> [Task directions] Please give back word for word the lines below, from the first one through the one with "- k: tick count".

>>>>

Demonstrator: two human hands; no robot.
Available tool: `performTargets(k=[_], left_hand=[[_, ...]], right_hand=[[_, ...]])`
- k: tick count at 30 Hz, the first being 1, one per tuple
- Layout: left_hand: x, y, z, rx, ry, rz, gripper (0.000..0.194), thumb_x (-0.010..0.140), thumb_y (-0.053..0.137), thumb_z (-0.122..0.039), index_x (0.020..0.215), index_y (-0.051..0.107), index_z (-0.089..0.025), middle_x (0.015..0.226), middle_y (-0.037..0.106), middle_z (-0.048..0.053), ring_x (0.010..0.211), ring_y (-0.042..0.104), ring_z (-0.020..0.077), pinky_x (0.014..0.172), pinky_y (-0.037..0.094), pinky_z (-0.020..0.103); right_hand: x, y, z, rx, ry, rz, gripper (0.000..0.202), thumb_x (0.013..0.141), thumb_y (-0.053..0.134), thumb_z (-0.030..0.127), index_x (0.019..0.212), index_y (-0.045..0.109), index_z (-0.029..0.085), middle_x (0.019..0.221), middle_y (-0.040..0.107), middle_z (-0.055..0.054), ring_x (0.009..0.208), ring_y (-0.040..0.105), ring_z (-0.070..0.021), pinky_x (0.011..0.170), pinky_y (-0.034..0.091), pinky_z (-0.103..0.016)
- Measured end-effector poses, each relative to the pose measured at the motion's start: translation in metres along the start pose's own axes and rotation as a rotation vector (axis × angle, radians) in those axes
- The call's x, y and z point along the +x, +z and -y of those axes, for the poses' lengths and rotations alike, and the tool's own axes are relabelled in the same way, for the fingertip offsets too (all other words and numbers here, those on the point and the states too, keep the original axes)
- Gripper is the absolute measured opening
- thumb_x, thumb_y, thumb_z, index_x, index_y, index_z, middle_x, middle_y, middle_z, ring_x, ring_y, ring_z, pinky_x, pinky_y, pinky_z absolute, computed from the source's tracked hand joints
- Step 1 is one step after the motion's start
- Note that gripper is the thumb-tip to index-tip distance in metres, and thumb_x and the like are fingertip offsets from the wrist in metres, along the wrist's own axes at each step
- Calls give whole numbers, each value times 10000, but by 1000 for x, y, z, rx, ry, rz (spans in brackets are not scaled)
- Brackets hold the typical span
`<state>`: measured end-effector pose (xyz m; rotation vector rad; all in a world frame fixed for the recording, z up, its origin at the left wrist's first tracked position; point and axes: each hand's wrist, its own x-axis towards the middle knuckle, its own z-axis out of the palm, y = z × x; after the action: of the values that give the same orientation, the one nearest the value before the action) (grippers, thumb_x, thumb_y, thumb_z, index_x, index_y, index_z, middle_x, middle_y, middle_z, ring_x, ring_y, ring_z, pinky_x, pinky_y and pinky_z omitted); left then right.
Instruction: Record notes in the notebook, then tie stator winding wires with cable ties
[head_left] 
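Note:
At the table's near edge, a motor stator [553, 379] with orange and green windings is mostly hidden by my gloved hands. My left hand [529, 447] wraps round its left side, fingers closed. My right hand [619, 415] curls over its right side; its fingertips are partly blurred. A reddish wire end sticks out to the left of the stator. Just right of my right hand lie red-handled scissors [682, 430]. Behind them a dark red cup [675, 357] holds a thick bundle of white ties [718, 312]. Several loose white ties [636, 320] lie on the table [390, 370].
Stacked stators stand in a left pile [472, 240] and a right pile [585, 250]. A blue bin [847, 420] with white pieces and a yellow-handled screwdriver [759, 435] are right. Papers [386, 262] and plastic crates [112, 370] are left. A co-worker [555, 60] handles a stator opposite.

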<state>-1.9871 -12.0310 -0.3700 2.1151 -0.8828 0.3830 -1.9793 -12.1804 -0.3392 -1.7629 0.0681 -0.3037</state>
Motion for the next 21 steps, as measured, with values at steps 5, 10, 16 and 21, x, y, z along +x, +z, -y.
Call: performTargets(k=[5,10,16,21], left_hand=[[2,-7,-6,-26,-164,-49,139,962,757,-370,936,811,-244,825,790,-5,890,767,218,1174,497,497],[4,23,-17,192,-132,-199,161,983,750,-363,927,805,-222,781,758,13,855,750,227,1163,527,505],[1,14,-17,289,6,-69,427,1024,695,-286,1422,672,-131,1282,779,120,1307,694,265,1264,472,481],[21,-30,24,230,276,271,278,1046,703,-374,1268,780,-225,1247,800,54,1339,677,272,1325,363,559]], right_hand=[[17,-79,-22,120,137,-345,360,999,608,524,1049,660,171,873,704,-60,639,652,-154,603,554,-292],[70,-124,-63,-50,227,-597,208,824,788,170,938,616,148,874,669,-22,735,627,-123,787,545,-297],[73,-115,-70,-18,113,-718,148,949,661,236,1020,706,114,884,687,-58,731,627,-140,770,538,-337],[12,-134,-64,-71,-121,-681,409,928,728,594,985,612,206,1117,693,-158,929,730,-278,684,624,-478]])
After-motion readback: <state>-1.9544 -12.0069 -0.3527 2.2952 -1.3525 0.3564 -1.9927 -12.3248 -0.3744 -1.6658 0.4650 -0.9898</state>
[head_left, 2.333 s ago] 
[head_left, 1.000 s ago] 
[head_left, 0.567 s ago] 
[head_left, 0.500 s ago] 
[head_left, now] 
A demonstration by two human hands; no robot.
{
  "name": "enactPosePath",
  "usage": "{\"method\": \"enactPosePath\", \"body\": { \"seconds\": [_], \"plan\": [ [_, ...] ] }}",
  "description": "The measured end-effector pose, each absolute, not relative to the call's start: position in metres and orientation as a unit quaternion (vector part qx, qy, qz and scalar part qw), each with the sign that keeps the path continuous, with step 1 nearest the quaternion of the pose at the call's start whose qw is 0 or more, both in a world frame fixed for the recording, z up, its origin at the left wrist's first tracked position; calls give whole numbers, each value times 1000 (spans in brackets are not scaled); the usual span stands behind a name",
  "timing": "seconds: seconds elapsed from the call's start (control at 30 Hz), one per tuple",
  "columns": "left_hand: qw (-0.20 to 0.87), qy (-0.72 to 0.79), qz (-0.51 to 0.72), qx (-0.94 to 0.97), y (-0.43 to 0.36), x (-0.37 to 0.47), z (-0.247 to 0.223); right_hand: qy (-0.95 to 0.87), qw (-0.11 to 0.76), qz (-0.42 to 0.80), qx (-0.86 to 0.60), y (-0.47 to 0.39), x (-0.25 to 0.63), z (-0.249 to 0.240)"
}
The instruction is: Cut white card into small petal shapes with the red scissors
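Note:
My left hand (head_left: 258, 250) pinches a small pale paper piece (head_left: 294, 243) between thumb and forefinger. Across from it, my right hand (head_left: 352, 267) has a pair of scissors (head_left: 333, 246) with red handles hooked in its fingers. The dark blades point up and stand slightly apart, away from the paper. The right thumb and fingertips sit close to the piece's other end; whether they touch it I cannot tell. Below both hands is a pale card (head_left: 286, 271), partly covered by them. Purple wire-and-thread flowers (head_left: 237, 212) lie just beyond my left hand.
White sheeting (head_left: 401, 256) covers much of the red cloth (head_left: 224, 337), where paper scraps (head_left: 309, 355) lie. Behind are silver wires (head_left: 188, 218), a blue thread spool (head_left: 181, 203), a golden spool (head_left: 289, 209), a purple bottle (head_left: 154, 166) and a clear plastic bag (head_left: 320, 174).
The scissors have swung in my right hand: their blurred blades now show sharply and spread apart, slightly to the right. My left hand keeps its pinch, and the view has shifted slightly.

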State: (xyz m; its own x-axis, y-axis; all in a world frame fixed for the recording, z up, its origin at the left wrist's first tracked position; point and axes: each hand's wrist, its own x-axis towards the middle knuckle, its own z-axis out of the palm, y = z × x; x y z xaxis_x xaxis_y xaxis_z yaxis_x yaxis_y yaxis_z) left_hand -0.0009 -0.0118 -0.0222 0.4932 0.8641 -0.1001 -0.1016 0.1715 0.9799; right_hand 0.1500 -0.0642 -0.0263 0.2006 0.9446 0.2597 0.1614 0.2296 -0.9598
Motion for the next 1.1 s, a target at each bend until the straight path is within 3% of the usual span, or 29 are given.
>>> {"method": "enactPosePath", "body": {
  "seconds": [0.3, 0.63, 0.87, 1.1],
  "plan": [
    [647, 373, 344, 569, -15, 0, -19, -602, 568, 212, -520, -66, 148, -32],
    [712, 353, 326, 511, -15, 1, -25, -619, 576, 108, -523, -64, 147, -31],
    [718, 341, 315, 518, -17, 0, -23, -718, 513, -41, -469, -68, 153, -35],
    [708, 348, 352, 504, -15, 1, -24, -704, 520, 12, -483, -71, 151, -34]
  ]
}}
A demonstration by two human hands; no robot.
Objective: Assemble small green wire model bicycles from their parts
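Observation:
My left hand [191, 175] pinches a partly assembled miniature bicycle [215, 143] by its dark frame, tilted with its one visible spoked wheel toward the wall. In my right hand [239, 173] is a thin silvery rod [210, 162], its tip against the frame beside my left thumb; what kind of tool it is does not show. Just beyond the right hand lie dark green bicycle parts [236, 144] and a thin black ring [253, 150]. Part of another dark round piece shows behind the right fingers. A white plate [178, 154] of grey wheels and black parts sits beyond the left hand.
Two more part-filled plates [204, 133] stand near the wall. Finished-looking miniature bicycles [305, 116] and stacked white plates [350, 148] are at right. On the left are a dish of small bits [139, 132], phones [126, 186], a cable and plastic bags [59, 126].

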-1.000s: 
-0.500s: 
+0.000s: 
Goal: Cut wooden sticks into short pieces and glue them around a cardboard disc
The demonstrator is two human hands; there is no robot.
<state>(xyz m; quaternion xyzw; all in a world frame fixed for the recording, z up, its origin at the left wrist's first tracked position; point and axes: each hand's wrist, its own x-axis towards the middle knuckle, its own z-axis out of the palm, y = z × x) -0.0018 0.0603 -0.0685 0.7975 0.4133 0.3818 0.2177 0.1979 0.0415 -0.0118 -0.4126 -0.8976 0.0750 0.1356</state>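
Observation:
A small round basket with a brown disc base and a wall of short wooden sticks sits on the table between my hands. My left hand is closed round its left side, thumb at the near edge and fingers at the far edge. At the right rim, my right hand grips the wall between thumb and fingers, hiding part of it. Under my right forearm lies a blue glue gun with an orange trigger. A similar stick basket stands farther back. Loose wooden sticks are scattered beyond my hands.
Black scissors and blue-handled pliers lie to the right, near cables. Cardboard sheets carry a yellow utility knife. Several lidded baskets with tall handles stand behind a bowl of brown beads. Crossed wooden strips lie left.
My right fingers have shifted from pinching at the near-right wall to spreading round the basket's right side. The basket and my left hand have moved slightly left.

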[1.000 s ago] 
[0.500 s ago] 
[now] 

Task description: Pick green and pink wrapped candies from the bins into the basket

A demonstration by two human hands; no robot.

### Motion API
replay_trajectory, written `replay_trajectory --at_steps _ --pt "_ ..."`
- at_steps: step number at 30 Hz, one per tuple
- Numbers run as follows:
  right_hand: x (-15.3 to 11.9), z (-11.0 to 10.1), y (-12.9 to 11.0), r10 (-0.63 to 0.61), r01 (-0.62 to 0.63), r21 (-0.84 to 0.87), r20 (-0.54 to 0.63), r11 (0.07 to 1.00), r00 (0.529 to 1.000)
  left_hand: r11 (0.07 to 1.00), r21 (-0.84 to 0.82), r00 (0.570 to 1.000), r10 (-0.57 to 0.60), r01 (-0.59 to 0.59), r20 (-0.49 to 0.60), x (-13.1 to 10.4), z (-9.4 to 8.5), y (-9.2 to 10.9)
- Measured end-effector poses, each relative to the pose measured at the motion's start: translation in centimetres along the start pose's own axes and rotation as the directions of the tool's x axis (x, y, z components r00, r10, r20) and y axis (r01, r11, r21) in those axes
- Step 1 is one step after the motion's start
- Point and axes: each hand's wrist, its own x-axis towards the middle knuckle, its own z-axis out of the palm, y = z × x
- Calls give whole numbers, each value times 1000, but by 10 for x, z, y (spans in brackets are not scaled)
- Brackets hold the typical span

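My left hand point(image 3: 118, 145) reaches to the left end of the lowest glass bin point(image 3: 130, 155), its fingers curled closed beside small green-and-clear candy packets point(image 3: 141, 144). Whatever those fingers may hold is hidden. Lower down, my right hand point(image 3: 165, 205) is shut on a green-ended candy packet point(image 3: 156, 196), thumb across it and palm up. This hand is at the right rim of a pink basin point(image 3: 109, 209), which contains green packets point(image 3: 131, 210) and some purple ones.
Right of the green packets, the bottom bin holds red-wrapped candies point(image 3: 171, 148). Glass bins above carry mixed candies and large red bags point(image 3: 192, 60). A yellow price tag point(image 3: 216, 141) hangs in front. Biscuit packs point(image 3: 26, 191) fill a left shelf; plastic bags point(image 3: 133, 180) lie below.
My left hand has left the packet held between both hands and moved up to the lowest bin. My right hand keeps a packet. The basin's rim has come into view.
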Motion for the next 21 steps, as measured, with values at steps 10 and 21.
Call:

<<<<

> [Response below]
Demonstrator: two human hands; no robot.
Available tool: `performTargets(k=[_], left_hand=[[_, ...]], right_hand=[[_, ...]])`
- k: tick count at 30 Hz, the first being 1, one per tuple

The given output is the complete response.